On your other point - I do indeed have a data system that accommodates both endings, however as presently designed (and most likely in common with other similar systems), it incorporates the concept of only one being "correct" / valid / current at any one time, with any others for the same taxon being synonyms or otherwise non-current versions. Designing a system to cope with multiple current scientific names for any taxon would be a separate exercise and against the intentions of the Code, surely?
Regards - Tony

> -----Original Message-----
> From: taxacom-bounces at mailman.nhm.ku.edu [mailto:taxacom-
> bounces at mailman.nhm.ku.edu] On Behalf Of Geoff Read
> Sent: Wednesday, 22 December 2010 2:22 PM
> To: TAXACOM at mailman.nhm.ku.edu
> Subject: Re: [Taxacom] Quick question re formation of a family-group name
> Tony,
> The magic bullet? After a day of debate? Could we agree that probably it
> is don't waste your time on such code fluff?
> Have a system that accommodates both versions and cross references them.

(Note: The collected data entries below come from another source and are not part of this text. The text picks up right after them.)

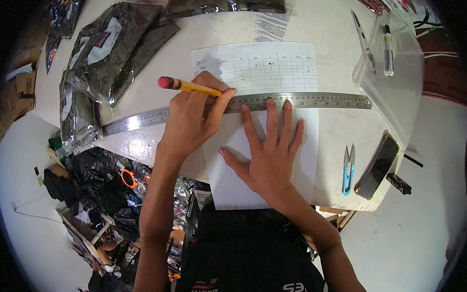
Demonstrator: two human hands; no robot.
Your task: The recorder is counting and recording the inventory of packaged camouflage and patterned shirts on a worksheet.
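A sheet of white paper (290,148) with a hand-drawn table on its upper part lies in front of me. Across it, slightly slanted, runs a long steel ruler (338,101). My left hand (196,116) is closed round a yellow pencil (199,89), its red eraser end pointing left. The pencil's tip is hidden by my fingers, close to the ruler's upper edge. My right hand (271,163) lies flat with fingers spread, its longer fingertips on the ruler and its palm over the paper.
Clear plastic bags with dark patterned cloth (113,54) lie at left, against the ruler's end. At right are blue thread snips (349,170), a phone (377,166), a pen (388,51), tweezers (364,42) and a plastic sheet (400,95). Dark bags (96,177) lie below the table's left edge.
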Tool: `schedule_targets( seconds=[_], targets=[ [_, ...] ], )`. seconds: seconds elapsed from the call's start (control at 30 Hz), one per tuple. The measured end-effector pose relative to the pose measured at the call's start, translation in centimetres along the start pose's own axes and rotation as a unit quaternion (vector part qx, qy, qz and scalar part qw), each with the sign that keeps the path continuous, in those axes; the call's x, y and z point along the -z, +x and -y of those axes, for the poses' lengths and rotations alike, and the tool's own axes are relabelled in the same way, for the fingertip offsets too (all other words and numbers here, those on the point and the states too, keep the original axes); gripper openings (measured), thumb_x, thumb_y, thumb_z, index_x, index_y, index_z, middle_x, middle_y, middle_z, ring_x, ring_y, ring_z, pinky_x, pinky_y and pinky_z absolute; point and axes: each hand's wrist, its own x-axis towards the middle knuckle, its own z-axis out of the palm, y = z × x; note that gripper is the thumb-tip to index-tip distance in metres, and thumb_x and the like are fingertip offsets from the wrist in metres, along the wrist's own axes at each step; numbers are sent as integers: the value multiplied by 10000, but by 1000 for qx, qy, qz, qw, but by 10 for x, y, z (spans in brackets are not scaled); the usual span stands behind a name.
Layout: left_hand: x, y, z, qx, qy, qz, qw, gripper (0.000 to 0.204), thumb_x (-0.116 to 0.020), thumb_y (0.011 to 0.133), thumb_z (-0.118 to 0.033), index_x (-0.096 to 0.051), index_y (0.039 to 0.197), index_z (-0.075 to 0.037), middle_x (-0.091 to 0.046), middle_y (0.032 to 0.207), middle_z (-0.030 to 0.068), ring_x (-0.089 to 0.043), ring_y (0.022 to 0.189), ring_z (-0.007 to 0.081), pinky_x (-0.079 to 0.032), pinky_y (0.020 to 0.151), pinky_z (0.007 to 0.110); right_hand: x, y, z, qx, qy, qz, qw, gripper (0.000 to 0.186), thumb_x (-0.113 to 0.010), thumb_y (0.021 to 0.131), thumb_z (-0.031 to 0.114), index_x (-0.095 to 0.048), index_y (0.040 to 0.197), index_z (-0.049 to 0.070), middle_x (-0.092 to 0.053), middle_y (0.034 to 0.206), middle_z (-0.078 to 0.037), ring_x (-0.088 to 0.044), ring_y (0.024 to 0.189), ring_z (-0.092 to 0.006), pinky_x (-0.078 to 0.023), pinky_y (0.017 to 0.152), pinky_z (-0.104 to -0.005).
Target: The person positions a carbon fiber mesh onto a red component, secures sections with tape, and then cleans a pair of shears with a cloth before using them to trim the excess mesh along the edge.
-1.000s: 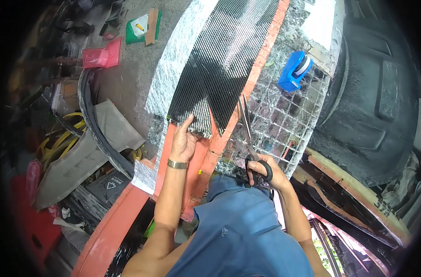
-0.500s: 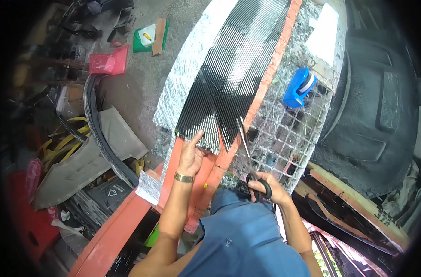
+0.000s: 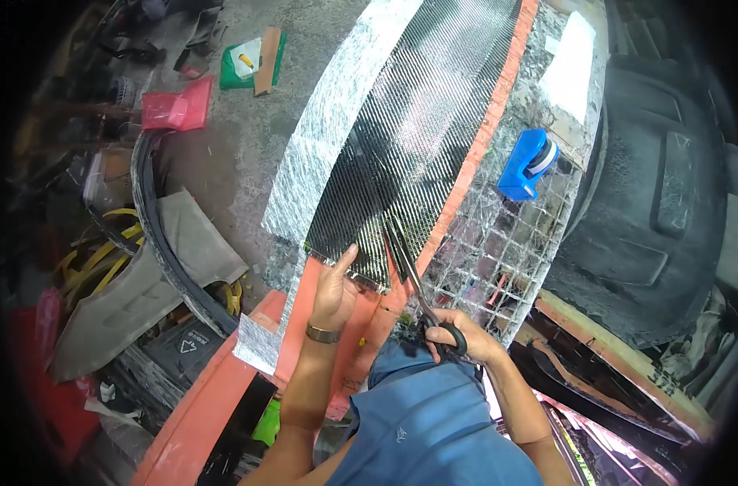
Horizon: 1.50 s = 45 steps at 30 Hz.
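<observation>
A length of black woven carbon-fibre cloth (image 3: 418, 121) lies along a long orange-red panel (image 3: 484, 134), with a slit running up from its near edge. My left hand (image 3: 337, 287) pinches that near edge left of the slit, thumb on top and fingers underneath. In my right hand (image 3: 473, 338) is a pair of long scissors (image 3: 418, 293) with black handles, fingers through the loops. Its blades point away from me and lie at the slit, slightly apart, their tips against the dark cloth.
White fibre matting (image 3: 316, 154) borders the cloth's left side. To the right, a blue tape dispenser (image 3: 521, 172) rests on a resin-spattered grid surface (image 3: 499, 251). A white sheet (image 3: 570, 69) lies beyond it. Left on the floor are a curved black strip (image 3: 162, 231) and a grey panel (image 3: 142, 300).
The scissors have moved left from beside the panel's edge onto the slit in the cloth. My left hand keeps its hold on the near edge.
</observation>
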Motion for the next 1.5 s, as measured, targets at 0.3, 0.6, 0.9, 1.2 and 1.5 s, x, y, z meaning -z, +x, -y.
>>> schedule_targets(
  seconds=[0.3,0.6,0.9,1.2,1.5],
  targets=[
    [-4,-3,-6,9,-7,-6,1000,228,-523,991,-110,-571,1194,-15,-670,1113,94,-680,959,196,-604,772,369,1,-5,15,-41,-36,26,998,381,-671,898,406,-604,806,42,-598,592,-38,-604,526,-124,-448,490,-244],
    [-2,-4,-5,22,-15,-10,1000,249,-509,1004,-140,-561,1213,-17,-664,1140,101,-674,997,208,-601,792,359,-1,7,22,-38,-54,6,998,395,-690,880,432,-621,831,46,-598,612,-22,-598,516,-101,-410,465,-232],
    [4,0,-1,21,-7,-17,1000,274,-495,1013,-176,-554,1221,-8,-668,1137,109,-692,947,229,-617,715,391,-4,34,20,1,-47,-8,999,323,-674,899,346,-621,834,35,-591,599,-13,-596,507,-95,-421,469,-222],
    [3,-1,-1,16,-2,-13,1000,261,-490,1014,-164,-554,1208,-2,-674,1099,101,-696,911,219,-620,700,379,-8,46,18,23,-49,-45,998,362,-726,866,360,-619,777,26,-585,581,-24,-563,487,-91,-399,453,-242],
    [1,-2,-4,14,31,15,999,263,-527,991,-122,-511,1238,-35,-658,1059,72,-688,856,179,-605,657,313,-7,49,11,17,-73,-58,996,334,-716,879,354,-651,854,27,-590,588,-15,-566,480,-88,-410,465,-233]
  ],
)
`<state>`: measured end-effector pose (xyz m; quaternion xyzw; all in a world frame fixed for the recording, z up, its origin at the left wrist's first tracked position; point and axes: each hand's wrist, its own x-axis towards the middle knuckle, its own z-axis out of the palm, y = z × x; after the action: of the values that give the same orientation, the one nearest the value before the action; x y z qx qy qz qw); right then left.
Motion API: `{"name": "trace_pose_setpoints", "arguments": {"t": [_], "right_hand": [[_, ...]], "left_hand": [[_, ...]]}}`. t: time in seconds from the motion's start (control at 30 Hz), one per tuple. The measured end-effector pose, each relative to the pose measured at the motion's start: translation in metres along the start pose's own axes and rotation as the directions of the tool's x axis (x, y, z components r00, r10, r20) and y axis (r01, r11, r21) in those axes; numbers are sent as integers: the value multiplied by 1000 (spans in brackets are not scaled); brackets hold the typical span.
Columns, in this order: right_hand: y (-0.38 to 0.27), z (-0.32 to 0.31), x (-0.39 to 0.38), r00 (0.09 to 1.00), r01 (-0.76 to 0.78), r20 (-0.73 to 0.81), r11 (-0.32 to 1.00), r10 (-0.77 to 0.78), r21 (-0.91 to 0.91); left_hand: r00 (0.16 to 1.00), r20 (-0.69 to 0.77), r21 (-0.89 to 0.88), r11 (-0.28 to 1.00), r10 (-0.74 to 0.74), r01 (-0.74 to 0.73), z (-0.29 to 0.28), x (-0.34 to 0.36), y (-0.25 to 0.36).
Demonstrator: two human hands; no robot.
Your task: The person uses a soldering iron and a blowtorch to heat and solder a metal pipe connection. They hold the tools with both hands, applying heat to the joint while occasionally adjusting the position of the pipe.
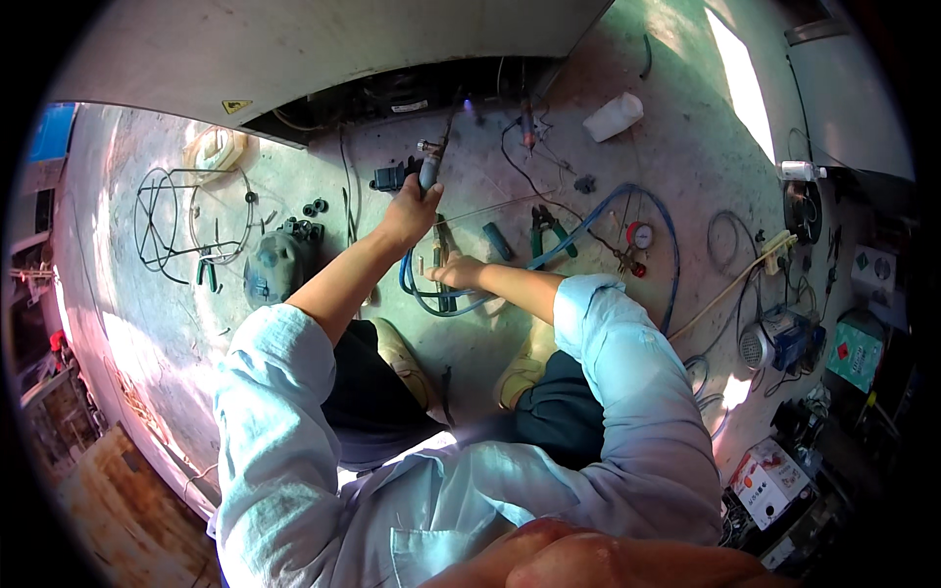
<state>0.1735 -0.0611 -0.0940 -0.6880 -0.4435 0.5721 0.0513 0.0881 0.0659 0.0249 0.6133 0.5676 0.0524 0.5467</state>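
My left hand (410,214) is closed around the grey handle of a gas torch (429,169). The torch's thin neck points up and away, with a small bluish flame (469,107) at its tip beside the dark opening of a large pale cabinet (392,39). Lower down, my right hand (457,270) lies across long-handled pliers (445,299) on the floor, its fingers closed about their middle and partly hidden. A blue hose (500,294) loops around that hand. A thin rod (500,207) lies just beyond it.
Green-handled pliers (555,235) and a pressure gauge (640,235) lie to the right. A white bottle (614,118) lies near the cabinet. Left are a dark rounded compressor (276,267) and a wire rack (167,220). A blue pump (789,338) and boxes (769,482) stand far right.
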Motion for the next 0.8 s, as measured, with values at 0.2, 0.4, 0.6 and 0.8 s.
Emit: {"name": "trace_pose_setpoints", "arguments": {"t": [0.2, 0.4, 0.6, 0.8], "right_hand": [[15, 5, 18, 775, -533, 615, 675, 147, 510], [28, 15, 15, 871, -407, 490, 499, -41, 765], [23, -3, 16, 926, 374, -251, 590, -282, 715], [5, -69, -14, 948, 312, -265, 660, -174, 684]], "left_hand": [[999, 28, -143, 989, -41, 45, -12, -14, 10], [994, 69, -115, 989, -85, 93, -13, -15, 4], [997, 62, -71, 996, -48, 52, -14, -19, 17], [997, 37, -38, 997, -69, 70, -13, -17, 13]]}}
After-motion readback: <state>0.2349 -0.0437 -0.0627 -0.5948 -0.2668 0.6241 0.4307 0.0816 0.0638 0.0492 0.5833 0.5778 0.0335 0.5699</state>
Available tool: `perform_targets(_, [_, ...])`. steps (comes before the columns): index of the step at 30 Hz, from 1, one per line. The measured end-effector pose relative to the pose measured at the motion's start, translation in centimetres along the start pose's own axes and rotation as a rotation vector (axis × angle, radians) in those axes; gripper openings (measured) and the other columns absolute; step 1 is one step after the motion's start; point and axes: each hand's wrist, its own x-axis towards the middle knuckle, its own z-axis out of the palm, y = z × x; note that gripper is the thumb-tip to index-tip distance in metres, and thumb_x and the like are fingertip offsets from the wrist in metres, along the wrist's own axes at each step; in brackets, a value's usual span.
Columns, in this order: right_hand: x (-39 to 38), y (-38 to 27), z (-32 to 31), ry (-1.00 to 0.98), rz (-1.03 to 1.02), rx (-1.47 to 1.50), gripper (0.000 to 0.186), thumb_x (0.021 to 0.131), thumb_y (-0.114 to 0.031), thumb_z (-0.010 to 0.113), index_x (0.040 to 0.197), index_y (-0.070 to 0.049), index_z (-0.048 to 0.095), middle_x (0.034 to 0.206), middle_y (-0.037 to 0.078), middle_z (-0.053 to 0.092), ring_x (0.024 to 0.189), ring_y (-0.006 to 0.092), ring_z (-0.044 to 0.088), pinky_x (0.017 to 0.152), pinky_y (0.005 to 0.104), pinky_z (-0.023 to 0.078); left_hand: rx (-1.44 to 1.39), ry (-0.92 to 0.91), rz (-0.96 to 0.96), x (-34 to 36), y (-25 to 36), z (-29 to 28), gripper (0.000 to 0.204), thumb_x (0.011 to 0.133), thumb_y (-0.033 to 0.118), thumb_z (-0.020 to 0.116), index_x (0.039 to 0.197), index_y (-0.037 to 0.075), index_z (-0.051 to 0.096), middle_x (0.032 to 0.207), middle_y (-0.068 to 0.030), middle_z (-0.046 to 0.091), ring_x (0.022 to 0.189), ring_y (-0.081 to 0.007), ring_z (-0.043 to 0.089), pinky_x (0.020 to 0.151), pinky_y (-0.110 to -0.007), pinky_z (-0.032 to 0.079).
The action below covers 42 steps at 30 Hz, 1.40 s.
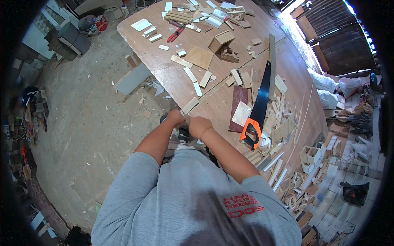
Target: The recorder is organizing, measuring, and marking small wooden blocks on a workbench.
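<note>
At the near edge of the wooden table (230, 106), my left hand (176, 117) and my right hand (199, 126) meet low in the middle of the head view, fingers closed. What they hold is too small or hidden to make out. Just beyond them a pale wooden piece (190, 105) lies on the table corner. To the right of my right hand lie a hand saw (262, 98) with an orange handle, a dark red board (239, 93) and a pale square piece (241, 114).
Wood offcuts (287, 123), red-handled pliers (175, 33) and a small wooden box (221, 40) cover parts of the table. A grey board (131, 80) is on the concrete floor (102, 123) at left. Stacked wooden pieces (312, 160) and white sacks (324, 84) stand at right.
</note>
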Motion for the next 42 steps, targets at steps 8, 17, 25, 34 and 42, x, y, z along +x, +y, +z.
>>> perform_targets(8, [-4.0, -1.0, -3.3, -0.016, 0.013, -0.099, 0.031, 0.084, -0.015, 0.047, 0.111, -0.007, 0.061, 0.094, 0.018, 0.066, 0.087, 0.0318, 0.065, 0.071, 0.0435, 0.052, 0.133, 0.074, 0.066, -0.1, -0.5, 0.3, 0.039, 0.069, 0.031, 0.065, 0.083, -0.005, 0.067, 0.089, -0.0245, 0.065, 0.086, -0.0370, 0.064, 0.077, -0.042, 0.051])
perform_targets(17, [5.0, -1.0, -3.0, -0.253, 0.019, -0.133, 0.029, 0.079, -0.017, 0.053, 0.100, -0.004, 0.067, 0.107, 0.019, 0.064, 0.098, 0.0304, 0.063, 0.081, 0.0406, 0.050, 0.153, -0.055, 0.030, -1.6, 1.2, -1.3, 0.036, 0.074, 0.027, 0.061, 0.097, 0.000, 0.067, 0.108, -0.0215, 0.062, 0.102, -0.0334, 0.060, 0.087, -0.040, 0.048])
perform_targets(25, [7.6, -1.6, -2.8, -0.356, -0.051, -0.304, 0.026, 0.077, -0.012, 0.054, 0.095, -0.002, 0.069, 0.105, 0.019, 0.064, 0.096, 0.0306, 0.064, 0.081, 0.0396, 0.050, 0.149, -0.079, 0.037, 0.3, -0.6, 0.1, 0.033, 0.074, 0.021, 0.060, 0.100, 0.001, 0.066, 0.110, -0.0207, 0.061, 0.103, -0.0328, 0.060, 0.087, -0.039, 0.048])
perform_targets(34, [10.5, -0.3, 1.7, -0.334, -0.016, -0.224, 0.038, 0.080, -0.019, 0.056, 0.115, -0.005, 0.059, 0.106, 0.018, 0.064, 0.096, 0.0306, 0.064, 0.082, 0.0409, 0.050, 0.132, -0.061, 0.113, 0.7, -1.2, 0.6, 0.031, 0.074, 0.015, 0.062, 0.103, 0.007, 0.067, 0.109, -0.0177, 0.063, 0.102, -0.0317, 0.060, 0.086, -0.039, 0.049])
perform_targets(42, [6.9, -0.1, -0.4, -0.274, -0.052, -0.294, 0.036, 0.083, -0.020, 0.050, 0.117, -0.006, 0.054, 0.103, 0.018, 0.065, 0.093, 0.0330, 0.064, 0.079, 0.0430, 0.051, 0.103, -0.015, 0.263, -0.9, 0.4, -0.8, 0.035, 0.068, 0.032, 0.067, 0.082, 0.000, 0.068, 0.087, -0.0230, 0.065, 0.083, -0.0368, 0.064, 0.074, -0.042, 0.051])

> Wait for someone to tell you if you've got anything wrong & why. Move on
> meantime.
> We have a couple of busybody-initiated 'improved endings' families with
> extra syllables in the polychaetes. Prevailing usage has adopted them
> sometime before I was on the scene, but still those less cool than the
> rest of us will use the passe short versions.
> Geoff
> Tony Rees wrote:
> "Suggestions, authoritative or not would be welcome as to which name would
> be more appropriate to follow at this time - at present my preference
> would be for the longer form since that appears to be used in arguably
> more authoritative sources, but I am open to other evidence. For example
> in Zoological Record, a search on "Pericelidae" yields one hit only, but
> Pericelididae yields none...   Pericelidae has 13 hits on Google scholar,
> Pericelididae has 3.
> Does anyone have a magic bullet here, maybe?